BEGIN
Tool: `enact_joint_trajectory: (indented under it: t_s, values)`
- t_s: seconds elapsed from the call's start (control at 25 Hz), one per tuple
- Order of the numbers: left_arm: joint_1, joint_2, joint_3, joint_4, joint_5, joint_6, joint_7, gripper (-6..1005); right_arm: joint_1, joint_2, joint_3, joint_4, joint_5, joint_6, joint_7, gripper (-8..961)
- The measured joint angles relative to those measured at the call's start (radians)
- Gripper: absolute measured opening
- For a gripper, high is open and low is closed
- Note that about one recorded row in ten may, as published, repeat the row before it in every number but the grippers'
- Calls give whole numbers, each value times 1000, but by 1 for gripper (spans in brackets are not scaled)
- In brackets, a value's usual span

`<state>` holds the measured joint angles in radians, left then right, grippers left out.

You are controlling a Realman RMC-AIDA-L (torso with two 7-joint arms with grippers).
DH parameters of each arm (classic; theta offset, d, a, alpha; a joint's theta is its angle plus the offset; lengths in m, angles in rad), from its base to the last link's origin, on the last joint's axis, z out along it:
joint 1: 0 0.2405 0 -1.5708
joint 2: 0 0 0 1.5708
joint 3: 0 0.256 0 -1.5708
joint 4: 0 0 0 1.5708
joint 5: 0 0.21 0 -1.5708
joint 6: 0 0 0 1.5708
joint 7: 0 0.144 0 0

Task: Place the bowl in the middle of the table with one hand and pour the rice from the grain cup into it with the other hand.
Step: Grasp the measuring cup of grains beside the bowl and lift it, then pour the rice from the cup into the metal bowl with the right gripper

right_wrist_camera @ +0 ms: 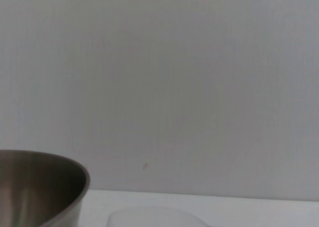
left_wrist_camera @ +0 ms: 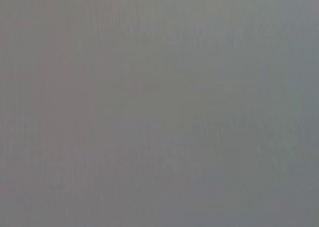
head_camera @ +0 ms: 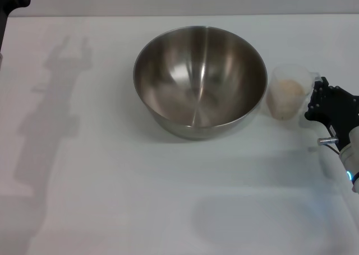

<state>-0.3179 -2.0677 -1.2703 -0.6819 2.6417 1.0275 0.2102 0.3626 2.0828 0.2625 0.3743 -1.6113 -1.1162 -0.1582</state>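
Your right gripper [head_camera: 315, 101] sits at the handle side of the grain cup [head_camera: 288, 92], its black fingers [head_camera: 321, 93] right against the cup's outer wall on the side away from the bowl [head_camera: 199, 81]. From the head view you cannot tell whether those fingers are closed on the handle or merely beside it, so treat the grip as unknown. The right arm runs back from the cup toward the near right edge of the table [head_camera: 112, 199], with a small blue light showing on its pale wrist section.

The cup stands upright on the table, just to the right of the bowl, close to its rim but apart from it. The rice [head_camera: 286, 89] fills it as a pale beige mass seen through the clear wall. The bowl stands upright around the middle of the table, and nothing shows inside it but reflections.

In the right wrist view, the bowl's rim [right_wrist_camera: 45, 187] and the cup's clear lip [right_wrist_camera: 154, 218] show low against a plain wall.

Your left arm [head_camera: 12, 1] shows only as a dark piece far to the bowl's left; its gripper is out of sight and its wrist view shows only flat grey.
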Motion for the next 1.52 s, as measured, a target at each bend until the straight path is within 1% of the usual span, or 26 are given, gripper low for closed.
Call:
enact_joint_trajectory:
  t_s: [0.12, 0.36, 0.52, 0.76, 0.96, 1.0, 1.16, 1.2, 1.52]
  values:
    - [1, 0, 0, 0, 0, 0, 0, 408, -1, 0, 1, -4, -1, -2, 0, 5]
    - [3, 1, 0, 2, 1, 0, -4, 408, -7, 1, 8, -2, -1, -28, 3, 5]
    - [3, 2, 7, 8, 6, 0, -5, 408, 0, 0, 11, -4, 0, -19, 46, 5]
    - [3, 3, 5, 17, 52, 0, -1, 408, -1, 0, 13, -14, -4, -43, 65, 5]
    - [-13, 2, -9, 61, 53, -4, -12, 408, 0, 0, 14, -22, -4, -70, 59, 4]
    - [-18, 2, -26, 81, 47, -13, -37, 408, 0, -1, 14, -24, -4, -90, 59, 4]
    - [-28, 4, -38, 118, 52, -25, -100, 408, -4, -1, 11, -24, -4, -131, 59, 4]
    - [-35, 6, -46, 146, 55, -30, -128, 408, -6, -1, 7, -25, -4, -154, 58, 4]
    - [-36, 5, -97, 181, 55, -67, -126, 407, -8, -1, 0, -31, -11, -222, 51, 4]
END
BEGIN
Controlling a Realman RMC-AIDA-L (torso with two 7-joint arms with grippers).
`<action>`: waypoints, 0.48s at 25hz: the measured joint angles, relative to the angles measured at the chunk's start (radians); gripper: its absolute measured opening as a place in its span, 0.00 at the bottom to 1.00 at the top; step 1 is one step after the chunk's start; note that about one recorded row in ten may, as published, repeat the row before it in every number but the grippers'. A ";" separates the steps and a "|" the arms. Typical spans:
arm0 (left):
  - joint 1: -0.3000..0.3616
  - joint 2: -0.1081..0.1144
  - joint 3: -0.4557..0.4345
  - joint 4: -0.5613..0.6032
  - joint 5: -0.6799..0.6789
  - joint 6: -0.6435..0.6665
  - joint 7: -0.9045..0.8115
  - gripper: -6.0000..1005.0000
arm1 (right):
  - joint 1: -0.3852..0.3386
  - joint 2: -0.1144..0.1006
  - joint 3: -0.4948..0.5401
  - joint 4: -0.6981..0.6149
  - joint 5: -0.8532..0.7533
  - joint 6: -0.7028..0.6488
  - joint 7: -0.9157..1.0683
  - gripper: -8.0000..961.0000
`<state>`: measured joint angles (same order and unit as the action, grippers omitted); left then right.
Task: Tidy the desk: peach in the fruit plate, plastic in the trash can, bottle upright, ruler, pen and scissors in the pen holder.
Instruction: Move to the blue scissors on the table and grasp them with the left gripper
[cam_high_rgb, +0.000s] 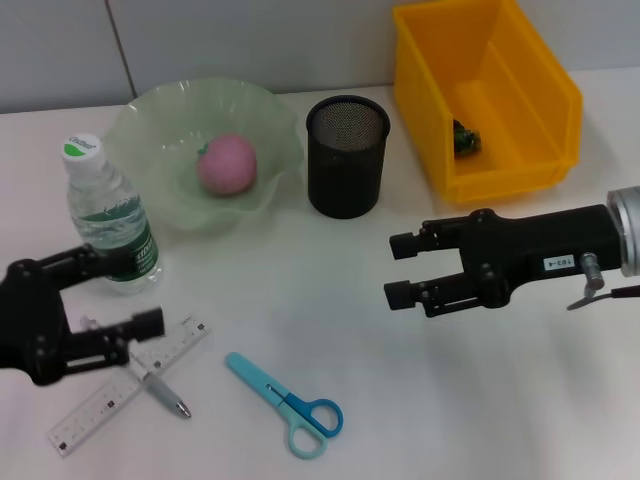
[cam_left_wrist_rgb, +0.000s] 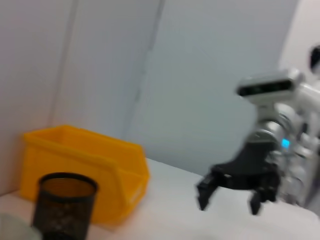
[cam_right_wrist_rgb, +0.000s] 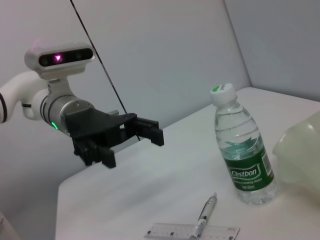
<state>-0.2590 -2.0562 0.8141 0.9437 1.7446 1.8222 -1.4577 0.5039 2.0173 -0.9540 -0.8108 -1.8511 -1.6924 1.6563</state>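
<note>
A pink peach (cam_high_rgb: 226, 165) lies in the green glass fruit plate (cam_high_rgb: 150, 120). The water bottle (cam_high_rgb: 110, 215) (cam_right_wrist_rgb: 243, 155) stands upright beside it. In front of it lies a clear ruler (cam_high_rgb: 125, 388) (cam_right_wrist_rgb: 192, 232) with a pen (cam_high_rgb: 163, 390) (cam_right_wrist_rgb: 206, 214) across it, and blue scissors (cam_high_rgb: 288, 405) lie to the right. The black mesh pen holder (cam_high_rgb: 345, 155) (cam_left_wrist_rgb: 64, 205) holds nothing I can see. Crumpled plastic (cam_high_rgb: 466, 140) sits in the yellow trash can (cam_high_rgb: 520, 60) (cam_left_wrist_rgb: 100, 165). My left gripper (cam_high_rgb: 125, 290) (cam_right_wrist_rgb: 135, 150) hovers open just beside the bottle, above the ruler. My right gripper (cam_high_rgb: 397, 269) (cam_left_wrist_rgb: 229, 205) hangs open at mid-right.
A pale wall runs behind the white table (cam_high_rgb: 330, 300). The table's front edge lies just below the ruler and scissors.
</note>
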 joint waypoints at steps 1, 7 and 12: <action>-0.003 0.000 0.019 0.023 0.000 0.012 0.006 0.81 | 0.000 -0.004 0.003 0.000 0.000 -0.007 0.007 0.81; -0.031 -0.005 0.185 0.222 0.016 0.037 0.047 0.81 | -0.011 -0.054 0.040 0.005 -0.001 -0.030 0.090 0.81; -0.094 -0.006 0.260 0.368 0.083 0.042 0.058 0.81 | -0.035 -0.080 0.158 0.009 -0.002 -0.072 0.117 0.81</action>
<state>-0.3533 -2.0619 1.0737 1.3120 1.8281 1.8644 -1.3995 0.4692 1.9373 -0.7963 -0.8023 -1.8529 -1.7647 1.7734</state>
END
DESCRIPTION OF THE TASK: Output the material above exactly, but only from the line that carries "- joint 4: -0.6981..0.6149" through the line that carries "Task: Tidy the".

SOLVED PROBLEM:
  - joint 4: -0.6981..0.6149
  - joint 5: -0.8532..0.7533
  - joint 6: -0.7028..0.6488
  - joint 7: -0.9157..1.0683
  - gripper: -8.0000..961.0000
`<state>`: measured joint angles (same order and unit as the action, grippers omitted); left then right.
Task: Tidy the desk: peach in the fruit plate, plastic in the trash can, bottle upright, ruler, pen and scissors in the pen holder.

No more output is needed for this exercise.